Альтурк тихонько рассмеялся.
— А вперед пошел бы лишь глупец — такой, как я. Мост был скользким, ледяная вода погасила мой факел, и я остался в кромешной тьме. Тогда я лег на брюхо и пополз — и нащупывал путь, пока мост не превратился в широкий каменный пол и впереди очень слабо не забрезжил манящий свет. Я пошел к нему и попал в большую пещеру со стенами, испускавшими зеленое сияние. В центре я увидел бассейн с бурлящей водой.
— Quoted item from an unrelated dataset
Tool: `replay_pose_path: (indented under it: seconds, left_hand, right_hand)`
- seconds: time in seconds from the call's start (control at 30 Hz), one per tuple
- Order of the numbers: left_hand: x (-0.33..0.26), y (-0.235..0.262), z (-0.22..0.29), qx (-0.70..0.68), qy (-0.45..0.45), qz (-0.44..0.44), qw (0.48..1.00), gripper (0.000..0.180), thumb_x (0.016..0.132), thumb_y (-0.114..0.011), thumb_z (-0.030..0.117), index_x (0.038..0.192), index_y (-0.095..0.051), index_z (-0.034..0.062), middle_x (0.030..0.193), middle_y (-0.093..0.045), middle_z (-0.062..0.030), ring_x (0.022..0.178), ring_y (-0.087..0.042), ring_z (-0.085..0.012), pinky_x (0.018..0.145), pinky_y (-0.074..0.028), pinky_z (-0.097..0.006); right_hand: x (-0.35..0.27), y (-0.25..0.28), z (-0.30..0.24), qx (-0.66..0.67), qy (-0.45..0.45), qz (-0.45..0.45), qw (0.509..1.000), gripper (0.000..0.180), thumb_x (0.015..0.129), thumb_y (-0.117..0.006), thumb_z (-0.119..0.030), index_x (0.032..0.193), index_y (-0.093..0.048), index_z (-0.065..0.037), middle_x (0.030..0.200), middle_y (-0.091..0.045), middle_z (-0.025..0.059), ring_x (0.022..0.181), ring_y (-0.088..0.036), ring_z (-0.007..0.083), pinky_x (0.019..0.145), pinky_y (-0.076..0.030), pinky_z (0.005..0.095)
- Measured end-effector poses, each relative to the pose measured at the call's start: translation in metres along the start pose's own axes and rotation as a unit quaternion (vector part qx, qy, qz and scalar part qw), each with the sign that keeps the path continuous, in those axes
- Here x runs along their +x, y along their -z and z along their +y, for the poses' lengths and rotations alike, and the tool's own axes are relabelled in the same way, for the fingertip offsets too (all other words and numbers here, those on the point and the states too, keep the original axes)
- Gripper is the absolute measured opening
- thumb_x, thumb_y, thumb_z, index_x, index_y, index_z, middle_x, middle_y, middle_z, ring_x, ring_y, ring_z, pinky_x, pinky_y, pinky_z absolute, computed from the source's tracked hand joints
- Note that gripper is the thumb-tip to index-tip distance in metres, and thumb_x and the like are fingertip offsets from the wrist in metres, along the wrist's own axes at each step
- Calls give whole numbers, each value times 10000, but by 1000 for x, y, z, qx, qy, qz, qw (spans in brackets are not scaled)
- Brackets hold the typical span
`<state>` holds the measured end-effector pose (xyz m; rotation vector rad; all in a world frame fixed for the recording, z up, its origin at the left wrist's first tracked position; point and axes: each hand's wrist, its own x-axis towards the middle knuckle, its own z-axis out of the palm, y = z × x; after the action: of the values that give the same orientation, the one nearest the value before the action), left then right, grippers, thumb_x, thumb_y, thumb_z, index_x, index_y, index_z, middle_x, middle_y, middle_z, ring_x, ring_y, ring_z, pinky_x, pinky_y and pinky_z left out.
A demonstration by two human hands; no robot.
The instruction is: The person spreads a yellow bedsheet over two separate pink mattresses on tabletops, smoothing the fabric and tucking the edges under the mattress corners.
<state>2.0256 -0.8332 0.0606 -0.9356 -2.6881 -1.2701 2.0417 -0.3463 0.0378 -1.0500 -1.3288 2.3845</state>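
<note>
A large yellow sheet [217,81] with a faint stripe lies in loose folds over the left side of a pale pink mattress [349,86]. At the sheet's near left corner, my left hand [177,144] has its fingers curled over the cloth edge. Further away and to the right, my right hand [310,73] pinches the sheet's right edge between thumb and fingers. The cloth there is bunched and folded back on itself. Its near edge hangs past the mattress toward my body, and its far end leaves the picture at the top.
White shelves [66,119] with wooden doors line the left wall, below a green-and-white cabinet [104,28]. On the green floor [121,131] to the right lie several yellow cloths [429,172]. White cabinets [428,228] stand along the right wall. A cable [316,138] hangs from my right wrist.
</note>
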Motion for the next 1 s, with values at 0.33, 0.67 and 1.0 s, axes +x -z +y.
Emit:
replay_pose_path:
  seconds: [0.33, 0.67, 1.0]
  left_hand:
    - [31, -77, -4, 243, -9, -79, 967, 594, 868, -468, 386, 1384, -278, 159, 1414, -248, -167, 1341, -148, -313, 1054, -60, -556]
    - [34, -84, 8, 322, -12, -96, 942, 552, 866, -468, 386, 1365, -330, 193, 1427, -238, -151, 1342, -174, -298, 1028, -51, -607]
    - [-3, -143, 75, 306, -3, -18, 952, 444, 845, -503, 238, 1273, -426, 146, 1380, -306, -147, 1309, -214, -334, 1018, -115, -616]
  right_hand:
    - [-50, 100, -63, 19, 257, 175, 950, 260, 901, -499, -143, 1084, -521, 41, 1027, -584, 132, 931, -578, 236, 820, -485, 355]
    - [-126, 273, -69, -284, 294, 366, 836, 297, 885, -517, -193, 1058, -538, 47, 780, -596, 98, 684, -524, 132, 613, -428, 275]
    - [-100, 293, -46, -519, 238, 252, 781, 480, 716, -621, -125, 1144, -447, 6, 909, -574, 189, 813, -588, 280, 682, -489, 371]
Над ней висела туманная дымка. В ноздри ударила вонь, и меня чуть не стошнило, но я сдержался, и, когда подошел к бассейну, насколько позволял исходивший от него жар, вонь исчезла. А потом я услышал низкий мощный звук со всех сторон, будто сами стены, дрожа, испускали его. Он усиливался, яснел. Мне показалось, что еще немного и моя голова взорвется. Тогда я понял, что я — глупец, букашка, ползающая у ног гиганта. Ну что такой голос может сказать пылинке? Но он сказал… «Ты знаешь, кто говорит с тобой?» — спросил он, и я, стараясь перебороть страх, кое-как выдавил его имя. «Да, это я, давший человечеству огонь, спасший вас из тьмы, подаривший тепло на целую вечность. Я самый щедрый из богов — но вы всегда желаете большего». Я хотел убежать, но меня подвели ноги, я упал и закопошился на полу пещеры, будто насекомое, ничтожная тварь. Я умолял бога, как захваченный мерим-гер перед ножом воздаяния, кричал, выл и обделался со страху. Но Нишаку неведомы гнев и жалость, он щедр, но его дары могут не только питать и согревать, но и жечь, ибо истина — пламя, обжигающее самую душу. «Талесса Серых Соколов, я знаю, зачем ты пришел, — сказал он. — Твой разум так легко прочесть. Сплошь гнев и амбиции, а еще, ха, ребенок. Ты воображаешь его великое будущее, веришь, что он поведет лонаков против мерим-гер. Ну так посмотри внимательней, и увидишь». И я увидел сквозь туман памяти жестокость мальчика ко всем, кто окружал его, увидел, как я застал его с задушенным щенком, вспомнил упавшего и разбившегося насмерть старшего мальчика, отправившегося лазать по скалам вместе с моим сыном. Я позволил себе обмануться его ложью о том, что тот мальчик выбрал плохой упор для руки, сорвался и сломал шею. Но теперь я увидел правду.
Альтурк сгорбился, и на его обветренном лице была такая боль, что даже Кираль поморщилась и отвернулась.
— Вместо того чтобы с благодарностью принять истину, я рассвирепел, нашел силы встать и проклинал Нишака, кричал, что моему сыну суждено величие, он сбросит мерим-гер в море. А Нишак рассмеялся. Затем он сказал мне: «Подумай о моих словах, когда будешь убивать его. А теперь иди». Все стихло, лишь бурлила вода. Я подождал еще немного. Я кричал, призывал Нишака вернуться и забрать свою ложь, но бог решил не тратить слова на неблагодарное насекомое. Я отыскал проход, ведущий наружу, узкий и извилистый, но освещенный тем же зеленым сиянием. После несчетных часов, проведенных в пещере, я выбрался наверх, в мир, показавшийся мне очень холодным.
Альтурк умолк и устало посмотрел на восток — сгорбившийся, стареющий человек, которому осталось уже недолго. Затем, не глядя на сидящих у костра, он спросил — но было ясно, кому направлен вопрос.
— Тварь, от которой тебя освободила Малесса, — она сама отыскала его, или он пришел к ней?